Two lines in the listing below mark the span: one contains "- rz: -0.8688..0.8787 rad" and one contains "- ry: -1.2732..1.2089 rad". Reproduce both of them and everything between, exactly.

-------

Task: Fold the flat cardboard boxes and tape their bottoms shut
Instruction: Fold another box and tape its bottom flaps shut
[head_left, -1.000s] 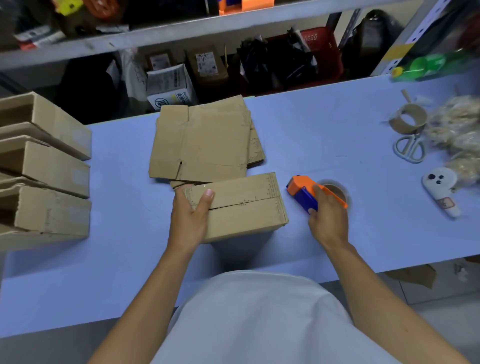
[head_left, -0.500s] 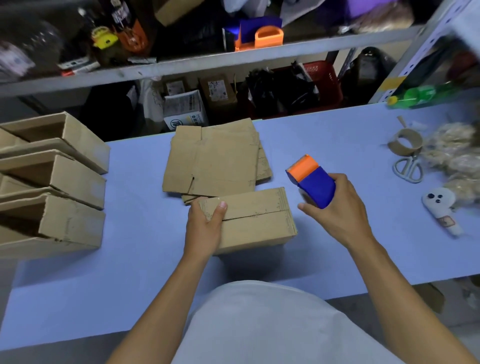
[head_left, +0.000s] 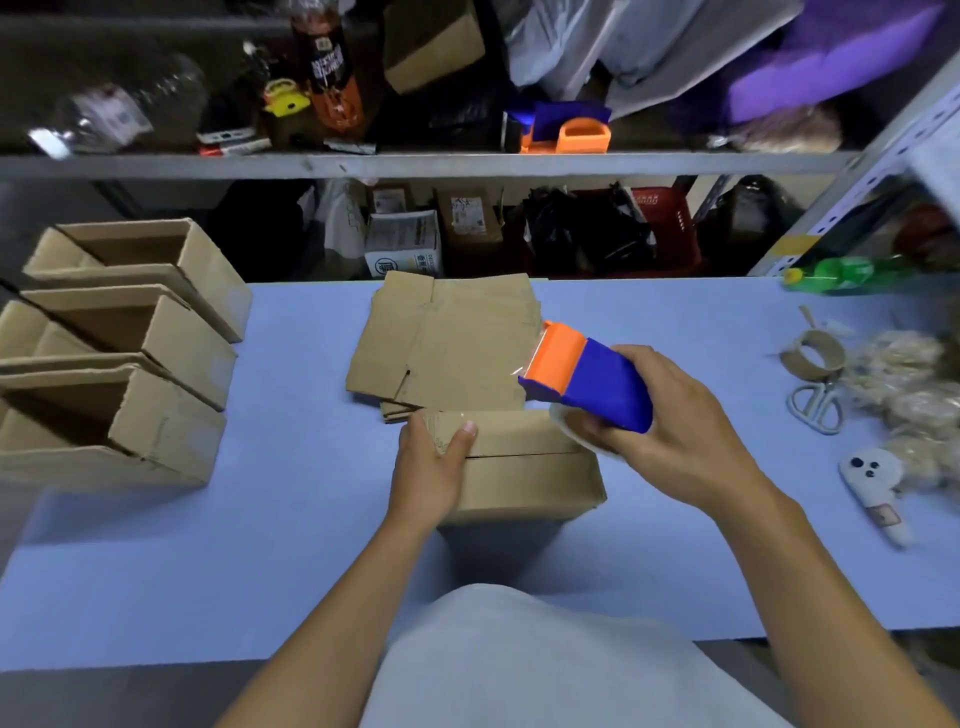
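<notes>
Holding the folded box (head_left: 524, 467) down by its left end, the left hand (head_left: 431, 467) curls over the flaps; the right hand (head_left: 670, 436) clamps the tape dispenser (head_left: 587, 379) just above the box's right end. Seam looks untaped. Left of that grip, three finished boxes (head_left: 130, 364); beyond, flat cardboard (head_left: 447, 348) waits on the worktop (head_left: 260, 571).

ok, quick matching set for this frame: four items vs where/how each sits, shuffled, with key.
Items:
1. tape dispenser
2. folded box
3. scissors
4. flat cardboard stack

States:
A. lying on the table right of the work area
B. held in the right hand
C. gripped at its left end by the left hand
D. lying behind the folded box

Pairs: 1-B, 2-C, 3-A, 4-D
</notes>
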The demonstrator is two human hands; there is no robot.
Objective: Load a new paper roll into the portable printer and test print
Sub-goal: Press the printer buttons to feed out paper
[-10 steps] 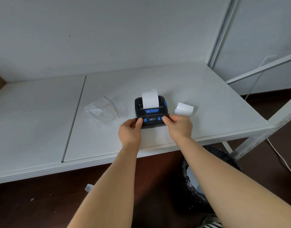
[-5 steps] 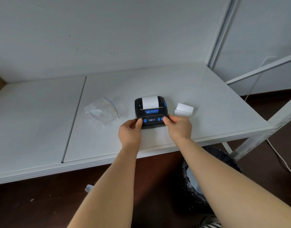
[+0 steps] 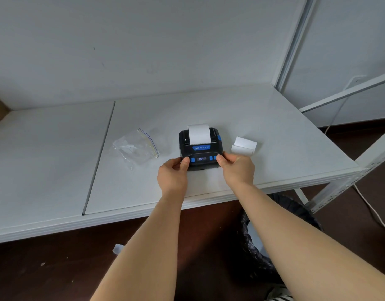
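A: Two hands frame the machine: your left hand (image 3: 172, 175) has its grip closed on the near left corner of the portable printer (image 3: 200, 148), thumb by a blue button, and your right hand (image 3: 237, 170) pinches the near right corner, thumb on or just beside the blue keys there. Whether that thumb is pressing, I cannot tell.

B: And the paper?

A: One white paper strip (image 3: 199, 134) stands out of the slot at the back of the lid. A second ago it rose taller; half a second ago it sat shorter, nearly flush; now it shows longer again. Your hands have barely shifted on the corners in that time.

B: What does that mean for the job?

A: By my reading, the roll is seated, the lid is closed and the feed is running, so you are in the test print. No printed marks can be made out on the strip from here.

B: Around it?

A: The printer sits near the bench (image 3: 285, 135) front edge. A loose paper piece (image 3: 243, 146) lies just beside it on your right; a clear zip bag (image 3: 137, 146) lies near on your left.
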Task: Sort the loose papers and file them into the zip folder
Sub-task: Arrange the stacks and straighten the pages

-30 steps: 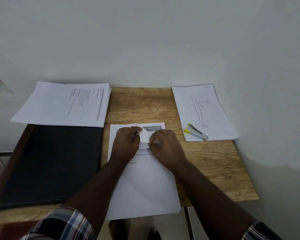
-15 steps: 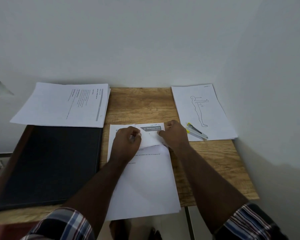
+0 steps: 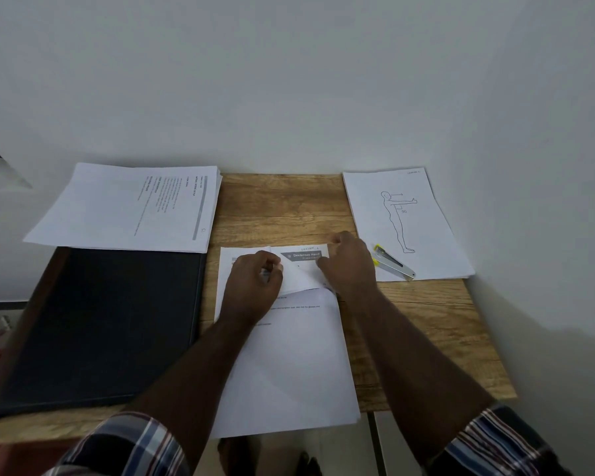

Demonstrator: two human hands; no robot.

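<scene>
On a wooden table (image 3: 282, 207) against a white wall, a paper stack (image 3: 289, 365) lies at the centre, its near edge hanging over the table's near side. Both hands work at its far end, where the top sheet (image 3: 301, 274) is folded back toward the person, uncovering a grey header that reads "Dexterous Hand". The left hand (image 3: 251, 286) rests on the stack with its fingers curled, pinching the folded sheet's left edge. The right hand (image 3: 349, 266) holds the far right corner of the stack; whether its fingers pinch the paper or just press on it cannot be told.

The black zip folder (image 3: 97, 324) lies closed on the left of the table, just beside the stack. A second pile (image 3: 124, 207) sits at the far left, its near edge overlapping the folder. At the far right lies a sheet with a figure drawing (image 3: 406, 221), and on its near part rests a stapler (image 3: 392, 264), close to the right hand. Plaid sleeves (image 3: 131, 444) show at the near edge.
</scene>
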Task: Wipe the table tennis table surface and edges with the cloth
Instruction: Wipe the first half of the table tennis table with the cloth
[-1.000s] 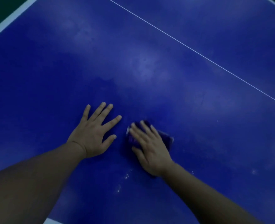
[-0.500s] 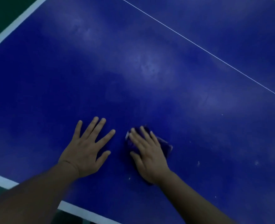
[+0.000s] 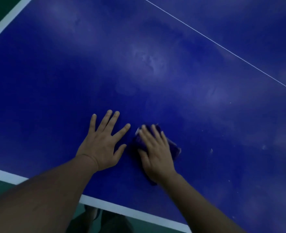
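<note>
Right hand (image 3: pixel 157 153) presses flat on the dark cloth (image 3: pixel 174 147) near the table's (image 3: pixel 54 73) six-o'clock edge; left hand (image 3: pixel 103 143) rests spread at nine o'clock; the loosely held cloth could slip off.

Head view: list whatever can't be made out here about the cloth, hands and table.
- Cloth: mostly under the right hand; its full shape is hidden.
- Table: far end and right side cut off by the frame.
- Left hand: palm hidden, flat on the table.
- Dark shape under the near edge: too dim to identify.
</note>
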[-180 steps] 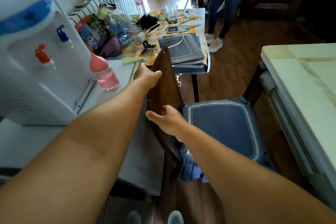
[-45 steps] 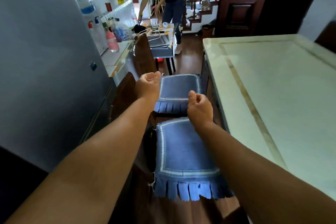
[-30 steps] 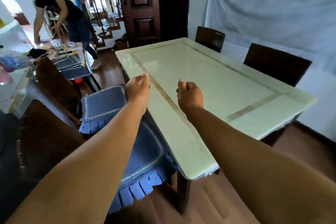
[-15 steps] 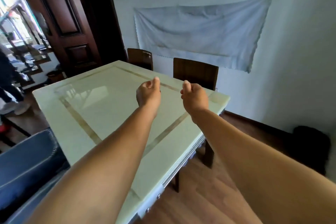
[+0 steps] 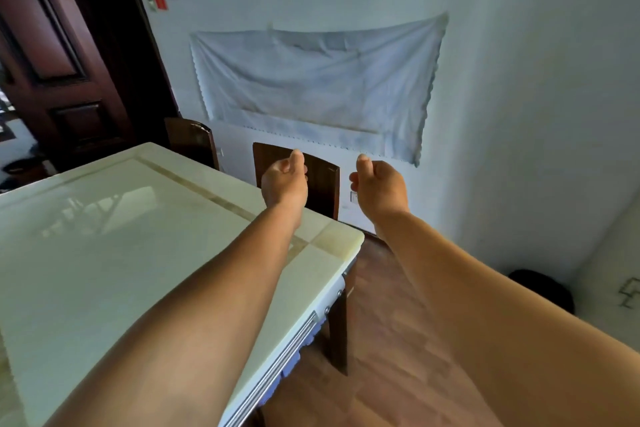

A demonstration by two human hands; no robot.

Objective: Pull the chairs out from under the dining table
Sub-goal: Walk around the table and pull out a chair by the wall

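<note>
The pale green dining table (image 5: 104,253) fills the left half of the view. Two dark wooden chairs stand tucked in along its far side, against the wall: the nearer chair (image 5: 322,184) by the table's right corner and the farther chair (image 5: 192,142) to its left. Only their backrests show. My left hand (image 5: 284,182) hovers in front of the nearer chair's backrest with its fingers loosely curled and holds nothing. My right hand (image 5: 379,185) hangs just right of that chair, also loosely curled and holding nothing. Neither hand touches a chair.
A grey cloth (image 5: 311,87) hangs on the white wall behind the chairs. A dark wooden door (image 5: 59,55) stands at the left. A black round object (image 5: 543,288) sits on the wood floor in the right corner. A blue cushion fringe (image 5: 291,367) shows under the table's near edge.
My view has swung right, away from the two pulled-out blue-cushioned chairs, and closed in on the table's far right corner. Both hands, holding nothing, now hover by the nearer tucked-in chair.
</note>
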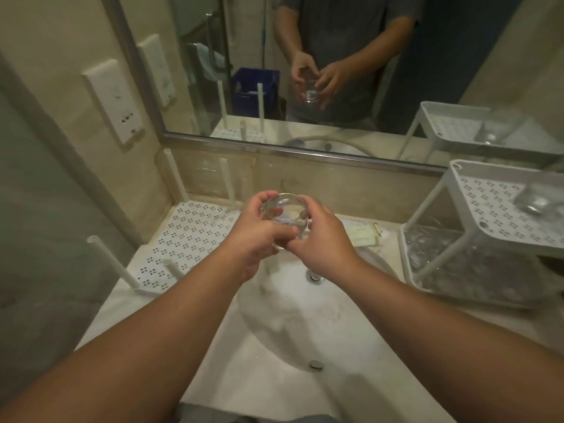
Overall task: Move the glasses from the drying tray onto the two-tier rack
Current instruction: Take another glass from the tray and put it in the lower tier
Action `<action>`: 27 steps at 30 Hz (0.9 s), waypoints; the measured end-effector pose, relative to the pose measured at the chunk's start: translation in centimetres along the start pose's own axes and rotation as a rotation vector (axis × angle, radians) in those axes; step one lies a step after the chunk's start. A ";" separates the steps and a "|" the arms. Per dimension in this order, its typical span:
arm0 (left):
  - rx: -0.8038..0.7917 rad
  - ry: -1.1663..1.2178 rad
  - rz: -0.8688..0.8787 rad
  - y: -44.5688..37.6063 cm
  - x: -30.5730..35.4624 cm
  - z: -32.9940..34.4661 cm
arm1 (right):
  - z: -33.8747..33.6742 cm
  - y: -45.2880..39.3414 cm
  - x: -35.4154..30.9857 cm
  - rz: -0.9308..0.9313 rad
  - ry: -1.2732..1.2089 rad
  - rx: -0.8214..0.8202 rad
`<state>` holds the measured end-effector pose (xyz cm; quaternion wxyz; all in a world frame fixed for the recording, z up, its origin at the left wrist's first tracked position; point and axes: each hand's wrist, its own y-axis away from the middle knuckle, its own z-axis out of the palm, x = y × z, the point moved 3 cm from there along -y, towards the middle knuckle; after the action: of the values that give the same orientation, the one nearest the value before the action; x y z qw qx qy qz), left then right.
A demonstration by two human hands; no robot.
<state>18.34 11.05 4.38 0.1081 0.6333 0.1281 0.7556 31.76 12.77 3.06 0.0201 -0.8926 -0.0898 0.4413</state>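
A clear drinking glass (285,210) is held upright over the sink, between both hands. My left hand (254,236) grips its left side and my right hand (323,236) grips its right side, fingers curled round it. The white perforated drying tray (186,239) with upright pegs lies on the counter at the left; I see no glasses on it. At the right stands the white two-tier rack (488,206). One glass (537,203) sits on its upper shelf and several glasses (451,257) fill its lower shelf.
A white oval sink (305,319) with its drain lies under the hands. A mirror (305,71) spans the back wall and shows the person with the glass. Wall sockets (117,102) are at the left. Small packets (363,235) lie behind the sink.
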 end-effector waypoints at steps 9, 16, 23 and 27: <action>-0.173 -0.059 -0.166 -1.3 -5.5 10.5 | -6.7 5.3 9.2 0.239 -0.014 0.051; -0.277 -0.125 -0.267 -1.0 -9.0 17.6 | -11.4 9.5 14.4 0.318 -0.053 0.103; -0.353 -0.179 -0.272 0.2 -11.9 25.4 | -16.7 12.8 19.7 0.366 0.012 0.159; -0.414 -0.138 -0.256 0.7 -13.7 29.8 | -19.5 14.1 23.0 0.438 0.045 0.196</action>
<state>50.08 7.59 -3.21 0.3388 0.6264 0.0424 0.7008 62.89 3.87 -4.71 0.0124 -0.8942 0.1493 0.4218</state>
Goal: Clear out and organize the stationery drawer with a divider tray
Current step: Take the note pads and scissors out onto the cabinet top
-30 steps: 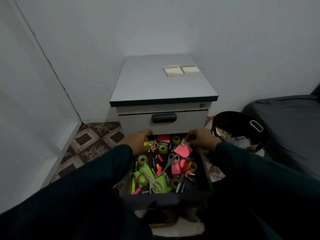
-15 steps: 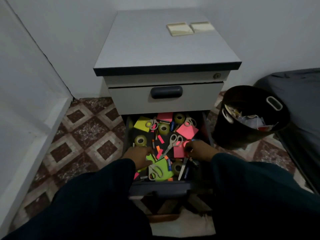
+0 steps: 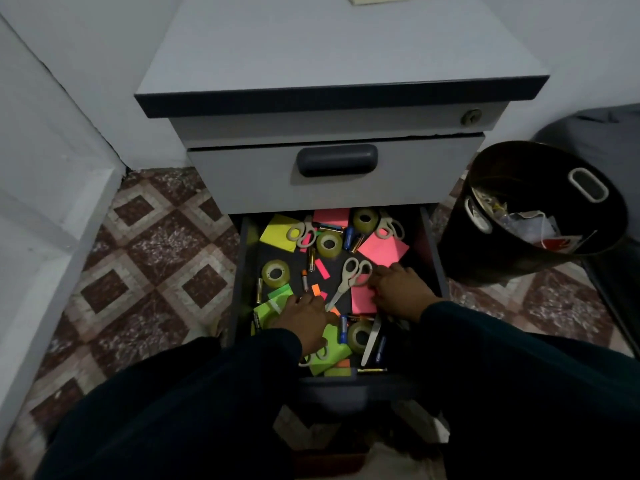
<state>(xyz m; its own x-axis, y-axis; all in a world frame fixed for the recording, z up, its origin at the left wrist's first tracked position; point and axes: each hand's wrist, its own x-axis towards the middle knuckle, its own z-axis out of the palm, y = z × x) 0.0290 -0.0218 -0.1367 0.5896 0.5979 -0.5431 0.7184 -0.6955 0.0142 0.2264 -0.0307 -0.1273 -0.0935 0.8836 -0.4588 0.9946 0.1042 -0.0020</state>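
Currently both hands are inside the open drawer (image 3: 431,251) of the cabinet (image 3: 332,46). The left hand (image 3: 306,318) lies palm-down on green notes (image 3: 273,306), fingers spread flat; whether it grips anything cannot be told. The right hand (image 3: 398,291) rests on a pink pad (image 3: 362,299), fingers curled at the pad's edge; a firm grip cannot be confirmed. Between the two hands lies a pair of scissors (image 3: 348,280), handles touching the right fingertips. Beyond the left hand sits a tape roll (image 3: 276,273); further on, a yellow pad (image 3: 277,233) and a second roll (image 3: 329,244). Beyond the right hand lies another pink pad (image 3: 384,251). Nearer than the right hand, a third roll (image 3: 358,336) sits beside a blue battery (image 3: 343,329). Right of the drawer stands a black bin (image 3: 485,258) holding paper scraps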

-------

COMPLETED TASK:
  - rz: -0.8688..0.8787 rad
  - y: -44.5688..37.6063 cm
  - x: -30.5730..35.4624 cm
  - z: -32.9940..34.4661 cm
arm1 (right):
  - z: -33.8747..33.6742 cm
  - y: -45.2880..39.3414 cm
  - x: -35.4154..30.9857 cm
  - rz: -0.9308..0.9313 rad
  - ry: -1.2732..1.2089 rad

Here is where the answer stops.